The digitisation of dental production protocols is an increasingly discussed topic among professionals, whose laboratories or clinics are becoming more and more virtual.
Right now, this “drastic” but unavoidable change creates many concerns, involving almost the entire dental sector, since most of the experts are sceptical about the real achievable precision of those tools.
The virtual production management is constantly gaining the upper hand on the physical contact, which is why the professionals involved in the production of medical devices with their own hands are understandably doubtful.
“Does the scanner accurately reproduce the details and edges like the plaster? Can there be distortions or inaccuracies during the digital workflow?”
Questions like these are on the agenda.
This case study, realized thanks to the collaboration of Dental Laboratory of Giuseppe Vallarelli and Dental Clinic The Excellence Srl, shows as the digitisation of a part of the workflow brings huge advantages in the timeline optimisation concerning the realization of the refractory feldspathic veneers, probably one of the best examples of precision in dental field.
As a result of the numerous requests from dental laboratories, the need to digitize a part of the dental workflow comes from the mdt. Giuseppe Vallarelli to improve the efficiency of his laboratory in quickly making refractory feldspathic veneers, without compromising their aesthetics.

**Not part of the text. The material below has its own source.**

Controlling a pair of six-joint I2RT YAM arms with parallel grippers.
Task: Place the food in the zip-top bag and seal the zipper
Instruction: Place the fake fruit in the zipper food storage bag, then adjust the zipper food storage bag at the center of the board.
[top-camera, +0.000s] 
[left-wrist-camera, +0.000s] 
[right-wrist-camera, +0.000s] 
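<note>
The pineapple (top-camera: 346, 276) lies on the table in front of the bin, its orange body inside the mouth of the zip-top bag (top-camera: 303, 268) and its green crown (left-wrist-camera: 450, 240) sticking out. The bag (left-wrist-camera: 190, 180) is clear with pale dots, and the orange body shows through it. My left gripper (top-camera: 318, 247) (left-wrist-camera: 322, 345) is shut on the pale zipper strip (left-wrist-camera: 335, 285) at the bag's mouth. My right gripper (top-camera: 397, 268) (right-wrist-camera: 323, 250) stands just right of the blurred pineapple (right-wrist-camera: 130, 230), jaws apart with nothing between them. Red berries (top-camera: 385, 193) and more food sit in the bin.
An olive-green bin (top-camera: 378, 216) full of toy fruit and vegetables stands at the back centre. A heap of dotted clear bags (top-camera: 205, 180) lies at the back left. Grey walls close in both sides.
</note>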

It is well known that this kind of manufacture is still considered the best expression of dental craftmanship and that, indeed, the preparation time of the models is rather long. The aim is to lead the dental technician into the ceramization process of the veneers almost immediately, after receiving the dental impression, totally bypassing the realisation of Geller models.
After receiving the impression from the dental practice, we scanned it using the lab scan AutoScan DS-MIX (with no spray), turning it into a digital mesh.
The supervision of mdt. Giuseppe Vallarelli has been essential, seeing as he directly and carefully overviewed the generated mesh accuracy and, above all, as he was able to evaluate the finish line edges, focal point for the success of the veneers.
Through this scan, it was possible to create the virtual model with removable stumps, promptly printed by using the Accufab-D1.
At the same time, we poured a plaster model as the master one to verify its precision, comparing it to the 3D printed dental model.
After only an hour, the mdt. Vallarelli had at his disposal the designed model, the master model and the dies ready to be replicated in refractory material. The duplication turned out to be faithful and fitting as much as the 3D printed model.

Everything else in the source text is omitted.